(Beginning of Provided data)
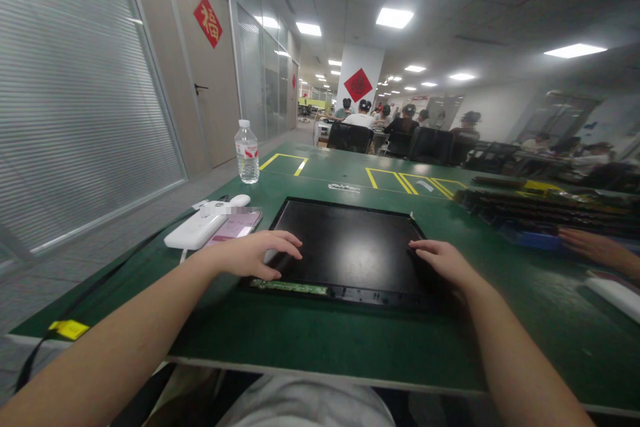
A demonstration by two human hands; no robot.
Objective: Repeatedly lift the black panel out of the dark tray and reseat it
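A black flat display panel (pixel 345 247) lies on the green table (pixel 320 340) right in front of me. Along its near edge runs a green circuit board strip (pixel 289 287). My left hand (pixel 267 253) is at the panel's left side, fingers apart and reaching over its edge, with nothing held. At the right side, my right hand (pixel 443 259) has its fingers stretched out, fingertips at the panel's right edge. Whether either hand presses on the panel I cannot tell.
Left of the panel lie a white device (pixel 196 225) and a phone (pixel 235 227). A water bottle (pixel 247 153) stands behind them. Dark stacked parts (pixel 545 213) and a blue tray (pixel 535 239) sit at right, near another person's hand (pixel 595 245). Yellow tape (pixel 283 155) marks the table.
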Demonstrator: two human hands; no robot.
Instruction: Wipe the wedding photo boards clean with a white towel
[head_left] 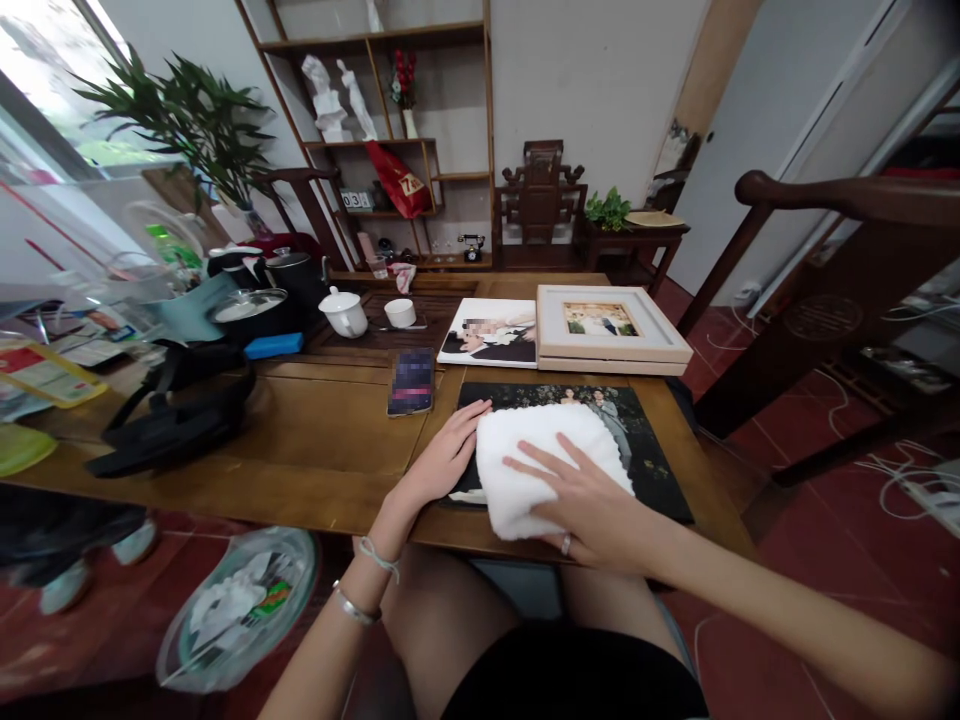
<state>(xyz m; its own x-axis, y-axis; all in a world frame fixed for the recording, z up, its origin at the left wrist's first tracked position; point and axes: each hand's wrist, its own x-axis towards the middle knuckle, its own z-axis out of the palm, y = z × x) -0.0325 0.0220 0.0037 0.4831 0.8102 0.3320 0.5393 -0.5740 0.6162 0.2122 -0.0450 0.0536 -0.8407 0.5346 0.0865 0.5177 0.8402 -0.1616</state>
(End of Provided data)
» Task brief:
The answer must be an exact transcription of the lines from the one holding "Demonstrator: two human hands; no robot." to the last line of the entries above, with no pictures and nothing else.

» Exercise answer:
Demonstrator: two human hands; no robot.
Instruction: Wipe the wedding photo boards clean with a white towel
[head_left] 
<state>(xyz m; its own x-axis, y-axis; all in a world frame fixed for the recording, z up, its origin at the left wrist's first tracked position; point and axes: each hand's wrist, its own x-axis towards the middle knuckle, its own z-axis out of the palm, y = z × x) -0.0325 0.0220 0.0037 0.4831 0.8102 0.3320 0.5393 -0.5740 0.6162 0.2122 -0.0450 0.0536 -0.8407 0.5346 0.0865 0.5177 0.8402 -0.1616</state>

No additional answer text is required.